Thanks for your review.

Come join us at /r/vpncomparison I’d love for you to post this there and have more discussion.

I can think of just one time that I had a DNS leak well over a year ago and it hasn’t happened since. Are you using Apple products? Apple doesn’t seem to play well with VPNs for some reason.

With some simple tools, uBlock, privacy badger, cookieautodelete, a basic firewall

Which basic firewall?

I only ask because sometimes the firewall itself can actually be the source of leaks if it’s configured incorrectly. Portmaster, for example, has DNS failover servers if it detects a loss of connectivity or slow speeds, and it can result in a DNS leak with the wrong settings.

I’d also note that if you want the best experience with SurfShark, and you don’t want to ever have to think about or check on VPN connectivity again, I’d really suggest abandoning the app and instead using an OpenVPN capable router.

I tried the app installed on all my devices for a few weeks, was extremely unimpressed with it, and then moved to an OpenVPN router. Been nothing but happy with SurfShark since doing that, it’s fast, transparent to me, never leaks, and it just works.

I’ve been poking surfshark more carefully when it’s running wireguard on OpenWRT on my router, and I’ve not seen any obvious leaks but frankly I don’t have time to do a full audit of their security right now.

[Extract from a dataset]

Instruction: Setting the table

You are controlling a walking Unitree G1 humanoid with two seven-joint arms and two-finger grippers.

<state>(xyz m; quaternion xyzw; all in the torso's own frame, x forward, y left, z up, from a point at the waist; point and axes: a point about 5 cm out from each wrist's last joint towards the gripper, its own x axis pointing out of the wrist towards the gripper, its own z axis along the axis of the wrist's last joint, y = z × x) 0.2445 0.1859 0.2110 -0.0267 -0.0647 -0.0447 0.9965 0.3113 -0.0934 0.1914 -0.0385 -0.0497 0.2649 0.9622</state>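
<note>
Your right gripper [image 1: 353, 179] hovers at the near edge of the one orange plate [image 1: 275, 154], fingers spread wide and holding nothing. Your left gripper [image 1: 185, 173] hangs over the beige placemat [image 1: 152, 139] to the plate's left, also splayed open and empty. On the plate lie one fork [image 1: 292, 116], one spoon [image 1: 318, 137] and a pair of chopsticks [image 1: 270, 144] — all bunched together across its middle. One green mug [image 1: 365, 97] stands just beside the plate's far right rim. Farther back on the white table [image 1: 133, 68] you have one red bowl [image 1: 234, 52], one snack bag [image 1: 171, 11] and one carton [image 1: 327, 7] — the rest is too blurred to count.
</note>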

Gods no, win10 with a locked down firewall and up to date firefox. I literally only have four things that get free access through the firewall other then surfshark and according to my logs Firefox was the only thing with connections at the time. From what I’ve been seeing it’s probably the app mixed with normal windows idiocy.

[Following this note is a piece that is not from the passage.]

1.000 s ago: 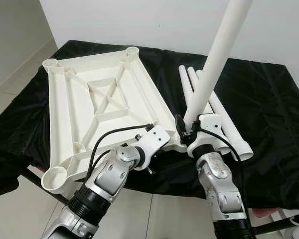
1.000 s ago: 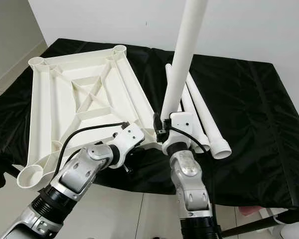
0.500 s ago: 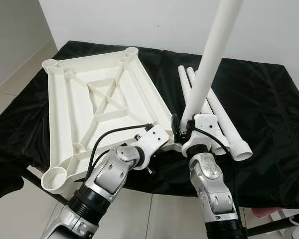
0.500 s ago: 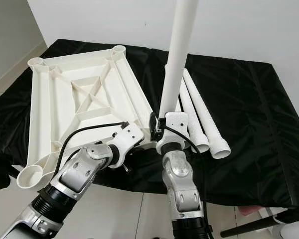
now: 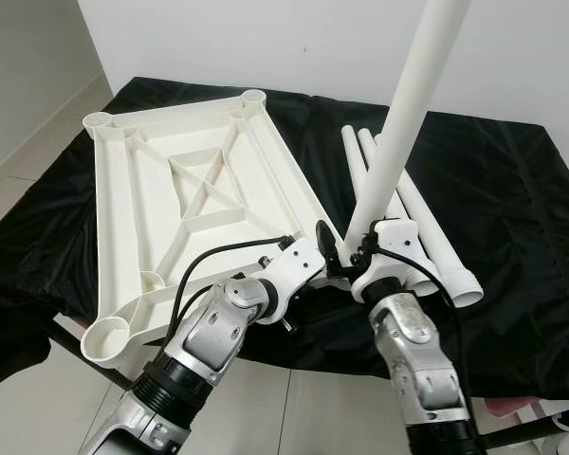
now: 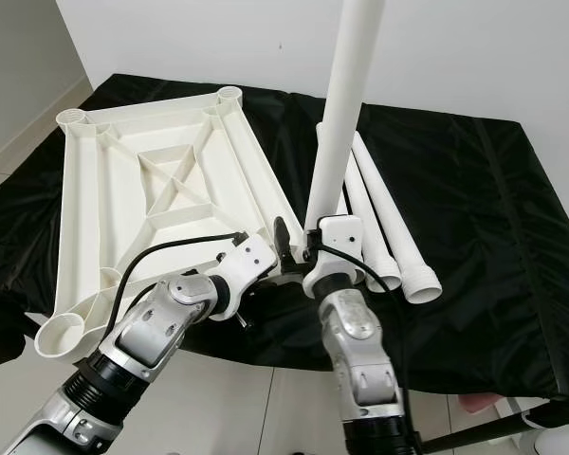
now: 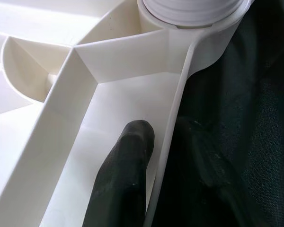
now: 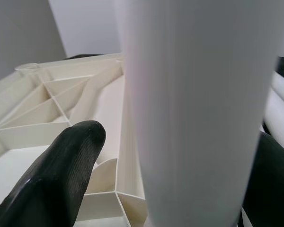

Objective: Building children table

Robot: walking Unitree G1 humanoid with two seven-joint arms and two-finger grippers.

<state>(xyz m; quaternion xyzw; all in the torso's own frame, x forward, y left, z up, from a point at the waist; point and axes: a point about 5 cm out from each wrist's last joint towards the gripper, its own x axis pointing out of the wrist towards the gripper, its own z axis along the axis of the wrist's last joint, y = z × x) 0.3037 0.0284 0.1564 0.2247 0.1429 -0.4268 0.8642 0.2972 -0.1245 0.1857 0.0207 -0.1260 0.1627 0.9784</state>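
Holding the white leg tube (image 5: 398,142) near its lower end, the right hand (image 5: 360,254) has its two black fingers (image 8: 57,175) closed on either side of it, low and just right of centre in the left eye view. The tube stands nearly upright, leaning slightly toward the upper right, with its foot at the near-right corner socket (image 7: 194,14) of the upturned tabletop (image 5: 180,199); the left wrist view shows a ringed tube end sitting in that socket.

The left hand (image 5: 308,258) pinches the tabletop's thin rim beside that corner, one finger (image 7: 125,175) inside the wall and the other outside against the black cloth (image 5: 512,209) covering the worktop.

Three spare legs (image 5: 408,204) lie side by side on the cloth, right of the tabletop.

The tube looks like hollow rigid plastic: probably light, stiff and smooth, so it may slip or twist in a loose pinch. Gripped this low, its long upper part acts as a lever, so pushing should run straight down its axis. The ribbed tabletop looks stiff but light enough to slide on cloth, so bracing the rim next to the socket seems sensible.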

Just using Simplewall to configure the windows firewall into a proper whitelist firewall, my setup hasn’t really changed and I didn’t have DNS leaks with surfshark till recently. And yea, I’ve already got it set up on my router, but without the app the flexibility is neutered till I can find some better tools for openwrt vpn management; but that won’t help much with my much less tech savy mother, and I don’t exactly want my daughter messing with the houses vpn.

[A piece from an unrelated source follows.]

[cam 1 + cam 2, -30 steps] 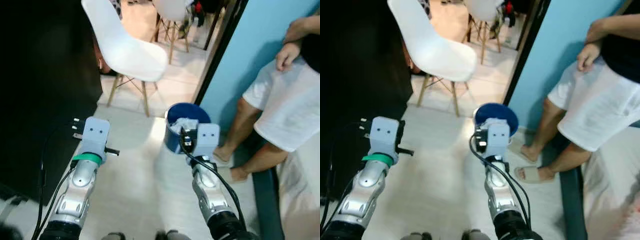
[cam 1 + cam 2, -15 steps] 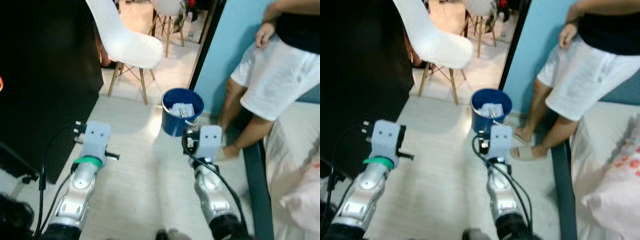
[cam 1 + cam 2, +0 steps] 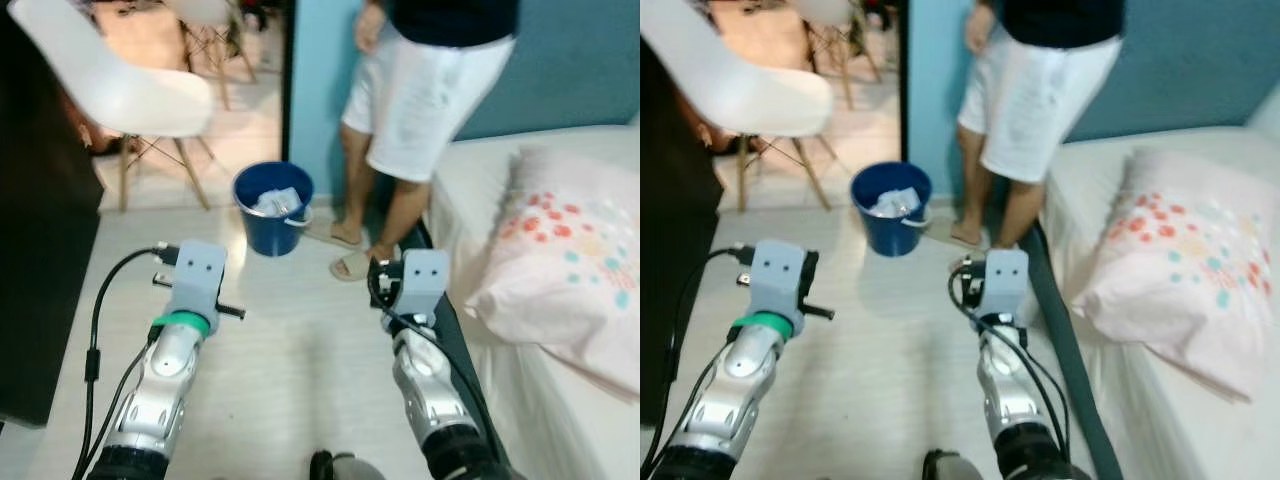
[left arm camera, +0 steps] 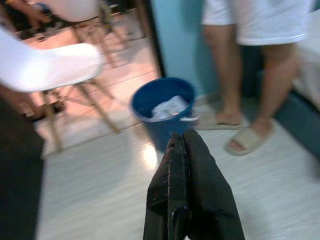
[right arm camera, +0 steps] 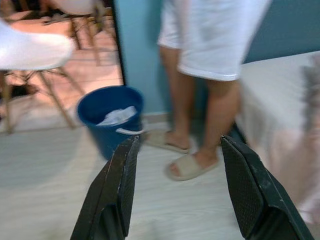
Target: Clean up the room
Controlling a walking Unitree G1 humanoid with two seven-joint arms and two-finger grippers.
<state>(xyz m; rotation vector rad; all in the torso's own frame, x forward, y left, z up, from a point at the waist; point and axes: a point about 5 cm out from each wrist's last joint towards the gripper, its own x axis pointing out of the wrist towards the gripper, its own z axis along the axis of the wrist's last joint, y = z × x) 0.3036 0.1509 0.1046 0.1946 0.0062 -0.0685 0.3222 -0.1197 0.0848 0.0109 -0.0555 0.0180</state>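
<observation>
Far left: white chair (image 3: 120, 85) w/ wooden legs, on pale floor (image 3: 290, 340) beside a dark cabinet (image 3: 40, 250) at the left edge.

Left gripper (image 4: 182, 145) held out over bare floor, near-left; fingers (image 4: 172, 165) pressed together, nothing betw. them.

Blue bucket (image 3: 273, 208) stands upright on floor, far-centre, just beside the blue wall (image 3: 310, 90); crumpled white paper (image 3: 277, 201) inside, up to approx. rim level. Bucket well apart from both grippers.

Person (image 3: 430, 90) in white shorts and beige slippers stands just right of bucket, at foot of bed.

Right gripper (image 5: 180, 170) held out over floor, near-centre, close to bed's dark edge; fingers (image 5: 122, 175) spread wide, holding nothing.

Right: bed (image 3: 530, 380) w/ white sheet; pillow (image 3: 565, 260) w/ red and teal dots lies on it.
</observation>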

Just using Simplewall to configure the windows firewall into a proper whitelist firewall, my setup hasn’t really changed and I didn’t have DNS leaks with surfshark till recently.

In that case, if you have some familiarity with slightly more complex firewalls, I’d actually suggest giving Portmaster’s DNS failover functions a try. Because if the Surfshark app leaks again, best case you can at least have Portmaster automatically routing to Quad9 or other privacy focused servers instead of the worst case of Surfshark failing back to your ISP DNS.

I’ve already got it set up on my router, but without the app the flexibility is neutered till I can find some better tools for openwrt vpn management

I guess the question is whether or not it’s worth the cost to upgrade the router, or to just ditch SurfShark for another VPN with a more reliable app. I wouldn’t blame you for going with the latter.

I was in the same situation and ultimately went with swapping my old router out for an ASUS GT-AC2900. You can often find it on sale for $90-100, and it’s 1.8GHz dual core CPU has better OpenVPN performance than routers priced twice as much or higher.

but that won’t help much with my much less tech savy mother, and I don’t exactly want my daughter messing with the houses vpn.

That’s understandable.

I’ll check out portmaster, always interested in new opensource security programs.

I have already ditched the app completely and am just using the wireguard client on my home router. As for a new router, I love my router, I have a GL-AX1800 for my main home router (my home office is a separate built router/server setup) running GL-iNets version of openwrt.

Mainly I just need to sit down and get it configured to run multiple vpn clients, separate those out by system, and either regularly refresh the session or get it able to take a command from the client system to do so. Maybe both.

Then just need to figure out proper DNS encryption and I’ll be set. Edit: I was stupid, found the DNS encryption settings for openwrt, just putting on cloudflares DNS over TLS for now and going to check out some of the other options later.

I’ll get it figured out, networking is NOT my specialty, but I’ll get there.